Constructing Ecoterrorism: Capitalism, Speciesism and Animal Rights

Regular price $ 25.00

by John Sorenson

Fernwood Publishing

2016, paperback

SKU: 9781552668290

 

Animal rights is an important social justice movement, and the animal rights movement presents ethical and political challenges to deeply rooted structures of violence and exploitation, challenging ideologies of capitalism and speciesism. Corporate interests that form the animal industrial complex understand the animal rights movement as a threat to their profits and have mobilized to undermine it.

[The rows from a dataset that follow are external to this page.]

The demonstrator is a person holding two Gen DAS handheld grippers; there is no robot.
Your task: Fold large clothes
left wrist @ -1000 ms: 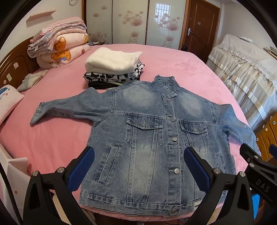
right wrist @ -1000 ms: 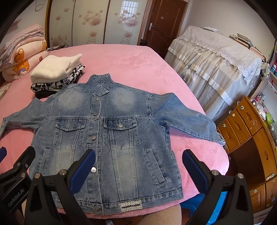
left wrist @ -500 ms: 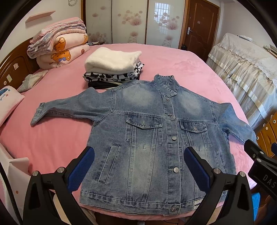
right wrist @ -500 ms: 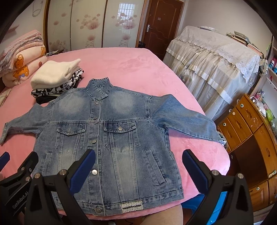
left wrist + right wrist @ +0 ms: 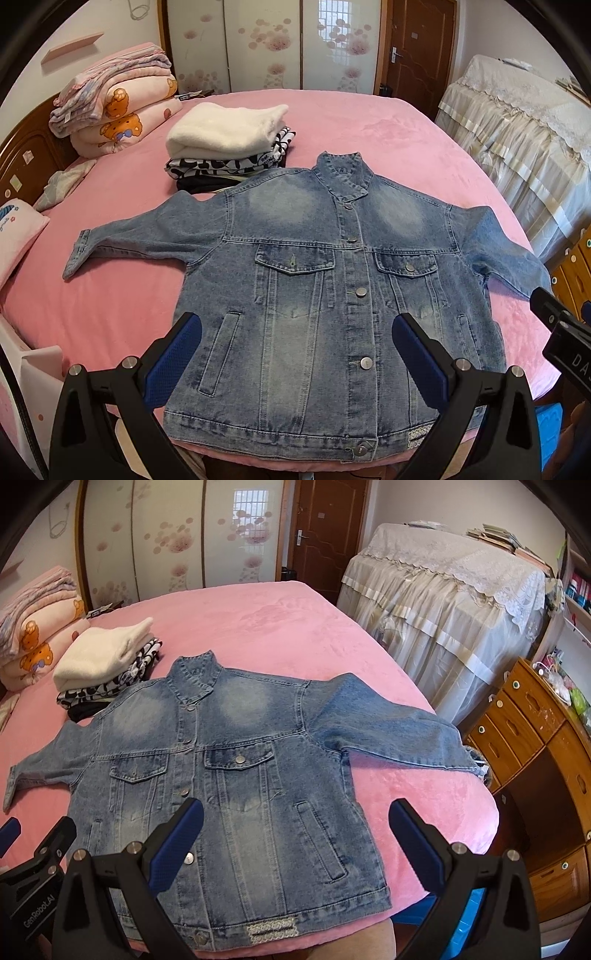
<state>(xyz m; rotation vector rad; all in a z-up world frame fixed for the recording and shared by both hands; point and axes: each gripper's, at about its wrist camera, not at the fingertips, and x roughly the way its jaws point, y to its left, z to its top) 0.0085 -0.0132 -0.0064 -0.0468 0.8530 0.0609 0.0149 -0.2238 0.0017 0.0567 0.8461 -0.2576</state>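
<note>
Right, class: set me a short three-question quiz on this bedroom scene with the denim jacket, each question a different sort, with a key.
1. True or false: the denim jacket lies front up, buttoned, with both sleeves spread out.
2. Multiple choice: what tops the pile of folded clothes beyond the collar? A) a white fluffy garment B) a red towel C) a pair of jeans
3. Fill in: the left gripper and the right gripper both have their jaws ____ and hold nothing.

Key: 1 true; 2 A; 3 open
</note>
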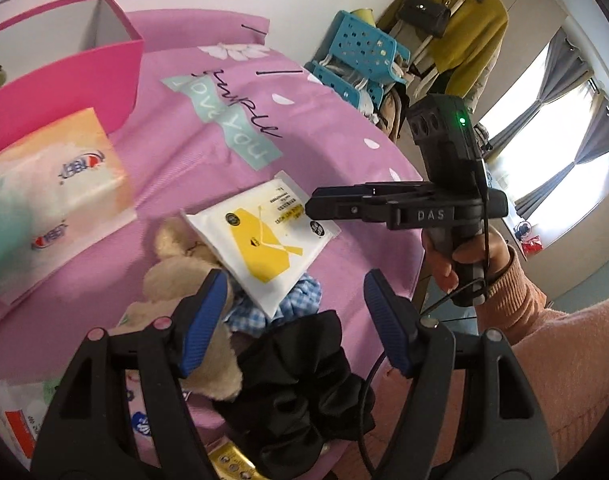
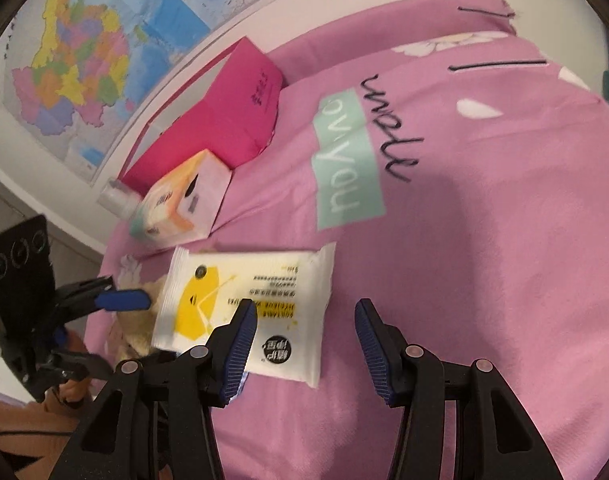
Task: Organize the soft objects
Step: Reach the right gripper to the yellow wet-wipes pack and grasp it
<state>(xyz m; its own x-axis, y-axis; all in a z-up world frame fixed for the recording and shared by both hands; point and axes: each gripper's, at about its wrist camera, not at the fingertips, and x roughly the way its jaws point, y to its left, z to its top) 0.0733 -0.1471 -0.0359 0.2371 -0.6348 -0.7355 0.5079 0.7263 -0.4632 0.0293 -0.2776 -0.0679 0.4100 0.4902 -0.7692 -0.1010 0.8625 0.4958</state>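
Observation:
A white and yellow wipes pack (image 1: 264, 240) (image 2: 248, 308) lies on the pink bedspread, resting partly on a beige plush toy (image 1: 184, 280) (image 2: 132, 332) and a blue checked cloth (image 1: 300, 292). A black scrunchie (image 1: 304, 380) lies nearest me. My left gripper (image 1: 292, 320) (image 2: 120, 300) is open above the plush toy and scrunchie, holding nothing. My right gripper (image 2: 304, 348) (image 1: 316, 204) is open, hovering at the pack's near edge, its left finger over the pack.
An open pink box (image 1: 64, 64) (image 2: 224, 120) stands at the back by the wall. A tissue pack (image 1: 52, 200) (image 2: 184, 200) lies in front of it. A small bottle (image 2: 116, 196) stands by the box. The bed edge drops off to the right, with a blue shelf (image 1: 360, 52) beyond.

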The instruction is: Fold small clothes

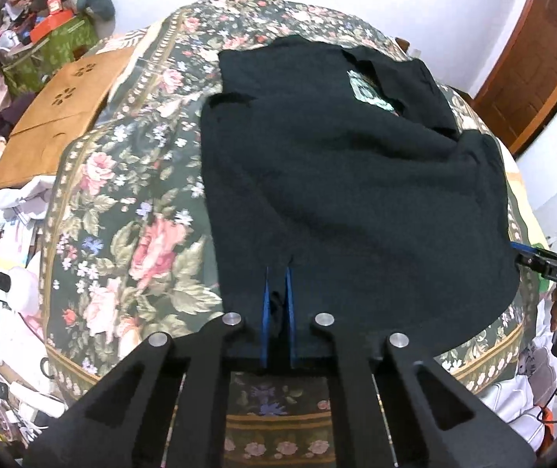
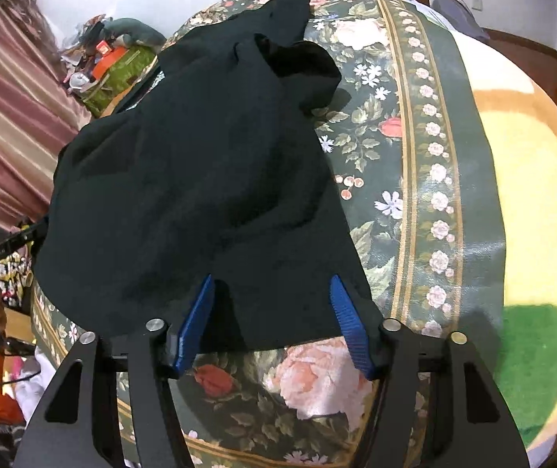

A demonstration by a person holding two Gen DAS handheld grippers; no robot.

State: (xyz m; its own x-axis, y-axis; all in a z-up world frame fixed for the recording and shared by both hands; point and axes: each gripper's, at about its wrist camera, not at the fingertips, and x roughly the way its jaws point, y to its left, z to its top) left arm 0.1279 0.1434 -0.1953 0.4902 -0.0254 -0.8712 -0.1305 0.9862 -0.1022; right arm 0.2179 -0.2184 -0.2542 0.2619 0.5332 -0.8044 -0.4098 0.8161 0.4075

Informed by both critical animal studies and critical terrorism studies, John Sorenson analyzes ecoterrorism as a social construction. He examines how corporations that profit from animal exploitation fund and produce propaganda to portray the compassionate goals and nonviolent practices of animal activists as outlandish, anti-human campaigns that operate by violent means not only to destroy Western civilization but also to create actual genocide. The idea of concern for others is itself a dangerous one, and capitalism works by keeping people focused on individual interests and discouraging compassion and commitment to others.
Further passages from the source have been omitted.